PROBLEM DETAILS | Quote every line from the top of the listing down to and including the line that contains "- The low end".
RAW DATA START
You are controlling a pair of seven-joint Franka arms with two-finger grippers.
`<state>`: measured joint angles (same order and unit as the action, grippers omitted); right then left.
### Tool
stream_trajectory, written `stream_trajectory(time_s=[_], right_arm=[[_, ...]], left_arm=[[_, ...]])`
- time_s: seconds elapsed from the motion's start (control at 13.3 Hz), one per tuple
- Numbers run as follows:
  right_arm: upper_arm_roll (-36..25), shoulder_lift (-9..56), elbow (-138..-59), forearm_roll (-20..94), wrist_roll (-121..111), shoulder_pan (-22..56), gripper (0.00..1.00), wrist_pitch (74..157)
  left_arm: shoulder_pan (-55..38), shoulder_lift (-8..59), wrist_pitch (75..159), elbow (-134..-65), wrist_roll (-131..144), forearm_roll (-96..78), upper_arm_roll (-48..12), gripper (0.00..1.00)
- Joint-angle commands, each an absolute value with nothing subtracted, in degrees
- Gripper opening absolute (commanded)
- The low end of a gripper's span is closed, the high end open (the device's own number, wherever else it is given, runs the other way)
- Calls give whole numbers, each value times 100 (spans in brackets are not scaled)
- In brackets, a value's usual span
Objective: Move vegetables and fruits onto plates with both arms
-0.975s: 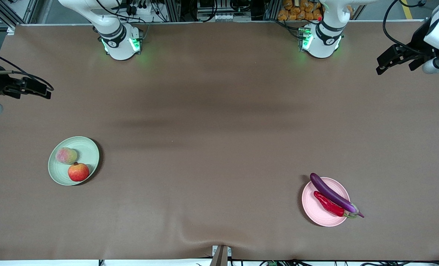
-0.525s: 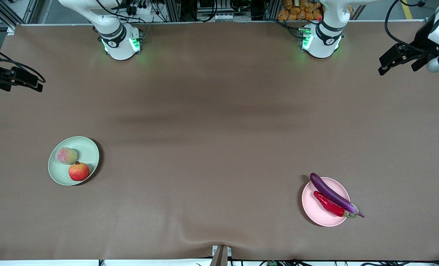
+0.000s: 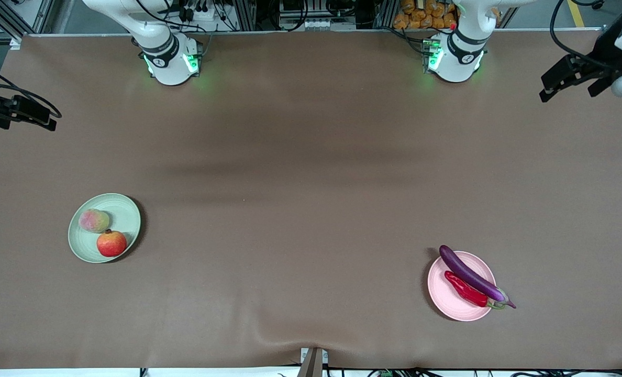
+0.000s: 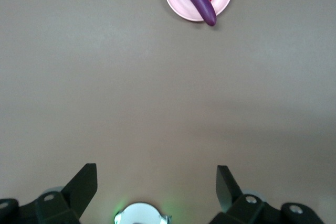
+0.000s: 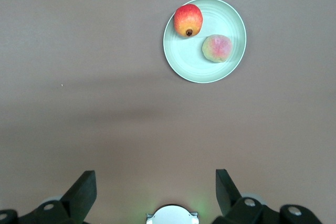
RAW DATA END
RESULT OF THE EXERCISE |
You are controlling a pair of seven-joint Franka arms with two-finger grippers.
`<state>`: measured joint angles (same order and unit as the action, grippers omitted); right then left.
### Tool
stream_trajectory, written `stream_trajectory(time_s=[_], right_arm=[[_, ...]], left_arm=[[_, ...]])`
- time_s: seconds elapsed from the motion's start (control at 13.3 Hz), one per tuple
- Numbers run as follows:
  right_arm: upper_arm_roll (-36..25), shoulder_lift (-9..56), elbow (-138..-59), forearm_roll (-20..94), wrist_roll (-121..111), shoulder_pan (-22..56), gripper (0.00..1.00), wrist_pitch (74..157)
  left_arm: shoulder_pan (-55..38), shoulder_lift (-8..59), wrist_pitch (75..159), elbow (-134..-65), wrist_roll (-131..144), forearm_roll (-96..78), upper_arm_roll (-48..12), gripper (0.00..1.00)
- Joint-angle commands, each an absolute value with nothing subtracted, in degrees
- Gripper opening absolute (commanded)
- The low end of a gripper's span is closed, the high end open (the device's own number, wherever else it is given, runs the other way)

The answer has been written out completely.